** Task description **
Print every line below without adding or leaving out a single word.

#### Source material

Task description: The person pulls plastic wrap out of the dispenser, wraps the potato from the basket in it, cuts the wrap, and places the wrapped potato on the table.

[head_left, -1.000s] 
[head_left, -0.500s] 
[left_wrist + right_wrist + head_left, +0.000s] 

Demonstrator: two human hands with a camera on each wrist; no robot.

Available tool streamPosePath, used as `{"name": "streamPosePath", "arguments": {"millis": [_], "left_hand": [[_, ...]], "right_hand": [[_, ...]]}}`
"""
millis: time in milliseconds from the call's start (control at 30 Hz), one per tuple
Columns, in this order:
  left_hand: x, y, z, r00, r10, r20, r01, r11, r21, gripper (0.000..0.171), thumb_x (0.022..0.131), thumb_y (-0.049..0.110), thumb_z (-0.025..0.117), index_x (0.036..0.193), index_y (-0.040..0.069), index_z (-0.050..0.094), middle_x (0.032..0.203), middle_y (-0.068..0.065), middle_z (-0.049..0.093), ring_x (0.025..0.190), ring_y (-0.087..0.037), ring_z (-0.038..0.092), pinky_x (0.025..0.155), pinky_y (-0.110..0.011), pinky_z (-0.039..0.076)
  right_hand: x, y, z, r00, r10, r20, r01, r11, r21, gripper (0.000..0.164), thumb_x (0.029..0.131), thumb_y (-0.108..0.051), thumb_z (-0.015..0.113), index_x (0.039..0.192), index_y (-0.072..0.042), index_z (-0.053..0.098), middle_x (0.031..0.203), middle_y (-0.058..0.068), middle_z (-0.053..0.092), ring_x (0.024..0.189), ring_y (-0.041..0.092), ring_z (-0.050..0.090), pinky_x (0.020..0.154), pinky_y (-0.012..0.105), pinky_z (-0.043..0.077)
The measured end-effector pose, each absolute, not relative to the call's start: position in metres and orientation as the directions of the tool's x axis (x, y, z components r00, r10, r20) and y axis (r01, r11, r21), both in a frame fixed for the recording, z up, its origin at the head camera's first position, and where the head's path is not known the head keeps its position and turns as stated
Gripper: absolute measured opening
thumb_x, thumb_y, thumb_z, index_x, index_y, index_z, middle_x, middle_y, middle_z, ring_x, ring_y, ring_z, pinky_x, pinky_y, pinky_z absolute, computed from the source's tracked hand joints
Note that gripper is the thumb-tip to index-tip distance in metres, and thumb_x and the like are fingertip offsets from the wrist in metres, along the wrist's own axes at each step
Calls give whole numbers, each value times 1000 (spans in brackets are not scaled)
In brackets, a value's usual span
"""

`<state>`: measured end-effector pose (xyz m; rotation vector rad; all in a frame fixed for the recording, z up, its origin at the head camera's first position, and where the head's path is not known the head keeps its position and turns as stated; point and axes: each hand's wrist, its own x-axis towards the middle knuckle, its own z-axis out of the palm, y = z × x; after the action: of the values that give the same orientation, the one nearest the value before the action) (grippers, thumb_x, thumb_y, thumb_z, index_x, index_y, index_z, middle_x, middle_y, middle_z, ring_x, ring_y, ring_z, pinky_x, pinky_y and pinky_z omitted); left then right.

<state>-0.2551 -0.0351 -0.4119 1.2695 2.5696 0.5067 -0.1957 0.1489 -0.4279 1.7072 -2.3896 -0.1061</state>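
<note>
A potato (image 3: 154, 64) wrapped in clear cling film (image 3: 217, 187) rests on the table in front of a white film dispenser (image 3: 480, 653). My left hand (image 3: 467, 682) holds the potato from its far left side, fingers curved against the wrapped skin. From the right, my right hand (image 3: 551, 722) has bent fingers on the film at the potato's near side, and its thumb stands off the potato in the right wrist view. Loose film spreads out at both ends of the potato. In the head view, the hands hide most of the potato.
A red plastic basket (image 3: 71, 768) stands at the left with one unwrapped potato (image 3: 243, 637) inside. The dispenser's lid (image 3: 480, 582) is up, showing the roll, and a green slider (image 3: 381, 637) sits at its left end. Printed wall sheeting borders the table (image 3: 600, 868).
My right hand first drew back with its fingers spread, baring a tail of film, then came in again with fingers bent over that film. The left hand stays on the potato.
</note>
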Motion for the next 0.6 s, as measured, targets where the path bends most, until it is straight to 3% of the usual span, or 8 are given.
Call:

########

** Expected answer **
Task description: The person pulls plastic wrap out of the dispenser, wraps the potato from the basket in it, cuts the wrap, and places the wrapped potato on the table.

[head_left, -1.000s] 
[head_left, -0.500s] 
[left_wrist + right_wrist + head_left, +0.000s] 

Demonstrator: two human hands with a camera on each wrist; no robot.

Available tool streamPosePath, used as `{"name": "streamPosePath", "arguments": {"millis": [_], "left_hand": [[_, ...]], "right_hand": [[_, ...]]}}`
"""
millis: time in milliseconds from the call's start (control at 30 Hz), one per tuple
Columns, in this order:
  left_hand: x, y, z, r00, r10, r20, r01, r11, r21, gripper (0.000..0.171), thumb_x (0.022..0.131), thumb_y (-0.049..0.110), thumb_z (-0.025..0.117), index_x (0.036..0.193), index_y (-0.040..0.069), index_z (-0.050..0.094), middle_x (0.032..0.203), middle_y (-0.068..0.065), middle_z (-0.049..0.093), ring_x (0.025..0.190), ring_y (-0.087..0.037), ring_z (-0.038..0.092), pinky_x (0.025..0.155), pinky_y (-0.110..0.011), pinky_z (-0.039..0.076)
  right_hand: x, y, z, r00, r10, r20, r01, r11, r21, gripper (0.000..0.164), thumb_x (0.029..0.131), thumb_y (-0.108..0.051), thumb_z (-0.015..0.113), index_x (0.039..0.192), index_y (-0.072..0.042), index_z (-0.053..0.098), middle_x (0.031..0.203), middle_y (-0.058..0.068), middle_z (-0.053..0.092), ring_x (0.024..0.189), ring_y (-0.041..0.092), ring_z (-0.050..0.090), pinky_x (0.020..0.154), pinky_y (-0.012..0.105), pinky_z (-0.043..0.077)
The measured end-effector pose, each absolute, not relative to the call's start: position in metres and orientation as the directions of the tool's x axis (x, y, z components r00, r10, r20) and y axis (r01, r11, r21), both in a frame fixed for the recording, z up, its origin at the head camera's first position, and where the head's path is not known the head keeps its position and turns as stated
Gripper: absolute measured opening
thumb_x, thumb_y, thumb_z, index_x, index_y, index_z, middle_x, middle_y, middle_z, ring_x, ring_y, ring_z, pinky_x, pinky_y, pinky_z absolute, computed from the source's tracked hand joints
Note that gripper is the thumb-tip to index-tip distance in metres, and thumb_x and the like are fingertip offsets from the wrist in metres, along the wrist's own axes at each step
Calls give whole numbers, each value times 1000 (spans in brackets are not scaled)
In brackets, a value's usual span
"""

`<state>`: measured end-effector pose (xyz m; rotation vector rad; all in a frame fixed for the recording, z up, its origin at the head camera's first position, and where the head's path is not known the head keeps its position and turns as stated; point and axes: each hand's wrist, its own x-axis towards the middle knuckle, its own z-axis out of the palm, y = z × x; after the action: of the values that give the same orientation, the one nearest the value before the action) (grippers, thumb_x, thumb_y, thumb_z, index_x, index_y, index_z, middle_x, middle_y, middle_z, ring_x, ring_y, ring_z, pinky_x, pinky_y and pinky_z omitted); left then right.

<state>-0.2551 -0.0351 -0.4119 1.2695 2.5696 0.5067 -0.1957 0.1489 -0.4279 1.7072 -2.3896 -0.1061</state>
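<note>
A potato (image 3: 154, 64) wrapped in clear cling film (image 3: 217, 187) rests on the table in front of a white film dispenser (image 3: 480, 653). My left hand (image 3: 467, 682) holds the potato from its far left side, fingers curved against the wrapped skin. From the right, my right hand (image 3: 551, 722) has bent fingers on the film at the potato's near side, and its thumb stands off the potato in the right wrist view. Loose film spreads out at both ends of the potato. In the head view, the hands hide most of the potato.
A red plastic basket (image 3: 71, 768) stands at the left with one unwrapped potato (image 3: 243, 637) inside. The dispenser's lid (image 3: 480, 582) is up, showing the roll, and a green slider (image 3: 381, 637) sits at its left end. Printed wall sheeting borders the table (image 3: 600, 868).
My right hand first drew back with its fingers spread, baring a tail of film, then came in again with fingers bent over that film. The left hand stays on the potato.
</note>
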Motion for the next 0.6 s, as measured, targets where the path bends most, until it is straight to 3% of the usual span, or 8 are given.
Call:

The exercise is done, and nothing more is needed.